Marina: I don’t know. I have said so many times that art doesn’t have gender or sexuality. I don’t care who makes it. I think that art has only two categories: good and bad art. That’s it. I hate anything putting it into these -isms. The moment you have feminism and you have the exhibition of feminist art, then you immediately have the exhibition of male art. This is such a terrible division, which I think art should not have. I was looking into this problem, and I think that I’m starting to see what women have done wrong. It’s not just the fault of men.
In the 1950s in America, there was incredible abstract art being made by fantastic female artists, but only male artists were shown. Why didn’t they show female artists? What was the problem? It was how we create—we put ourselves in the position of fragility and not the position of strength. To me, I feel like a warrior, an Amazon, I can do anything. I can never imagine the whole idea of abuse. I would just kick everybody’s balls, everybody that touches me. I mean, why don’t we use the energy we naturally possess, the strength that enables us to give birth? This is the power that women have. That is unbelievable strength. We have to use that. I never had any of these problems. I never want to be in any kind of category, ever.
Karen Archey: It’s so interesting to hear that, because I remember, for example, in the development of the exhibition, we were looking at various places for the Portal, which weighs something like 600 kilos. At some point, one of the employees said, “But it’s too heavy, so we can’t put it there.” You said, “Well, what do you do with the Richard Serra then?” They responded, “Well, we make a plate for it to spread out the weight.” You said, “Well, do that for me.” And I think that is living feminism.
Marina: You forget something, that an incredibly important part of my life is the sentence: If you say no to me, it is only the beginning.
[audience laughs]
Karen Archey: I recognize that for sure.
Rein Wolfs: That’s where the curatorial part should change and come into action again.
Karen Archey: Well, it’s interesting to hear your thoughts on that, Marina, because I see you as someone who describes herself as feminist, as I do. I see you as a living example of female strength. To me, feminism is just the desire for women to be treated equally as men. That’s it.
Marina: Do we know how we are going to fight all this? I was thinking about Louise Bourgeois, who died at the age of ninety-eight. Not one of these women reached a hundred. So the goal in my life is to go over a hundred. Then you are really respected and nobody will ask you, “Why is this art?”
[audience laughs and claps]
The worst is to have a sick body and old age, but to have really old age and the wisdom of old age, that’s what I love. Now, I would never want to return to being twenty, thirty, or forty, because those years mean a sort of ignorant suffering; you lack understanding. . Now is really good. You really know what you know and you can share this knowledge with the young generation of artists, which is what I do.
Karen Archey: Do you consider yourself a teacher because you have such a strong relationship with so many young people?

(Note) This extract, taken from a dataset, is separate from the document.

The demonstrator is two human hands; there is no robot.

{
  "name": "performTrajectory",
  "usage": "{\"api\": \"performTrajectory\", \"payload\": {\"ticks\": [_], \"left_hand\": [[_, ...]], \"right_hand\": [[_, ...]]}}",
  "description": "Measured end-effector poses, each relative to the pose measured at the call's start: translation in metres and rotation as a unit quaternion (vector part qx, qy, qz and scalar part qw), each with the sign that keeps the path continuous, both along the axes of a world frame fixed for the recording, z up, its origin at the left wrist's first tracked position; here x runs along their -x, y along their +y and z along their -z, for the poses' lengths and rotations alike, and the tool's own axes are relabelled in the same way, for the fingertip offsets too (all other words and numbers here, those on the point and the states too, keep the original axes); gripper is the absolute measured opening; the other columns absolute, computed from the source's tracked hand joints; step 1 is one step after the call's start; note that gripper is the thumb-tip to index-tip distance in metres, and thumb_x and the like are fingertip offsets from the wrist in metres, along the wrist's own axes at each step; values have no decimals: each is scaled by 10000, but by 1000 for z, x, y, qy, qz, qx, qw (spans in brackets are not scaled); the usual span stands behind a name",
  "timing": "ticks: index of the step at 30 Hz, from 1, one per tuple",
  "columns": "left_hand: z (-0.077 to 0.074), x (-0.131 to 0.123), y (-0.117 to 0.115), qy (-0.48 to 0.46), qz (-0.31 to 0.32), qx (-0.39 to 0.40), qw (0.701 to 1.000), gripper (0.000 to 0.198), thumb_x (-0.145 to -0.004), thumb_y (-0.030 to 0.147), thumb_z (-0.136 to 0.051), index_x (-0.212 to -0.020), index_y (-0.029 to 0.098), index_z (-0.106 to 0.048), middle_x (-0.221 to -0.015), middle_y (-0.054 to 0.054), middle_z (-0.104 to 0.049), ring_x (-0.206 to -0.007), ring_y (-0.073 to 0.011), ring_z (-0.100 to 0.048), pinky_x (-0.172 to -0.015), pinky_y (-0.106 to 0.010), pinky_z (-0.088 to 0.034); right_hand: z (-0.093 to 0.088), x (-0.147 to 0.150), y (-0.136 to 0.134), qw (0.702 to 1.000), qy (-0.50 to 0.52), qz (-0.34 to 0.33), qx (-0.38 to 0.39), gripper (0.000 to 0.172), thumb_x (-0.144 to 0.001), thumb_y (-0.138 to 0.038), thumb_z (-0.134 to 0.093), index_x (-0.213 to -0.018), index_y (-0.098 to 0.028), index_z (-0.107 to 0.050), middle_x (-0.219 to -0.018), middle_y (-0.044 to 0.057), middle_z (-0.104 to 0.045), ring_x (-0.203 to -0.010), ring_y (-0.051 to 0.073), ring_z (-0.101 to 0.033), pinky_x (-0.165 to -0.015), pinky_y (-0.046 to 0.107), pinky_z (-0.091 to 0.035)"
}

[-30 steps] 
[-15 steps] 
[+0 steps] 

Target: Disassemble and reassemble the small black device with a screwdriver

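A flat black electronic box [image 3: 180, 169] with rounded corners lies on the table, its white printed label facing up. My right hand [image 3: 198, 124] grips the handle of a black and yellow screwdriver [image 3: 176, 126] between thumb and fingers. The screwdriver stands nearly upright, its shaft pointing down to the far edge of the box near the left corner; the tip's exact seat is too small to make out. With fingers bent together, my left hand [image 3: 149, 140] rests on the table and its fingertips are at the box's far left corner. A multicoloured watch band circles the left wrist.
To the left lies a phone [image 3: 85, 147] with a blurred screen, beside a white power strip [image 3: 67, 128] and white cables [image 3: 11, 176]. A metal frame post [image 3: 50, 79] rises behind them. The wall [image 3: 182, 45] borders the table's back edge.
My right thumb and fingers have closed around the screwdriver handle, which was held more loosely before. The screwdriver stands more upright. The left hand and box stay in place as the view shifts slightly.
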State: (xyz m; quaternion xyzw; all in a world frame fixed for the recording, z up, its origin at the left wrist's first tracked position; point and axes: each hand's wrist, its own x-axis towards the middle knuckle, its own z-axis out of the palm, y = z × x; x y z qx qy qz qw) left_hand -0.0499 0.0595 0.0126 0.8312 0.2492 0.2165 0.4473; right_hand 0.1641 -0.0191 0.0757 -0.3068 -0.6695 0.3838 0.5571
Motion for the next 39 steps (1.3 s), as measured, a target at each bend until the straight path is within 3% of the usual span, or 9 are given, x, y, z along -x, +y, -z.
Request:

Marina: I am very passionate about teaching. I really like teaching, and I have taught for many years, more than twenty-five. What I really like about teaching is, there’s a kind of exchange I give to the young generation of artists. My wisdom of something I have done for fifty-five years, but they give me a sense of time, a sense of the moment we live now. This is so important to me, that I really understand the present. My generation ignores the young people. They always think that their own time is better. I don’t think so. I think the young generation is vibrant, full of energy, has incredible ideas, and I love supporting them. I love seeing them grow and seeing them find their own way. When I teach a lesson, number one is you should never look like me. I only ever wanted to really put the effort into their story. They should come with their own ideas which come from their own life. They have to be authentic and have to be original.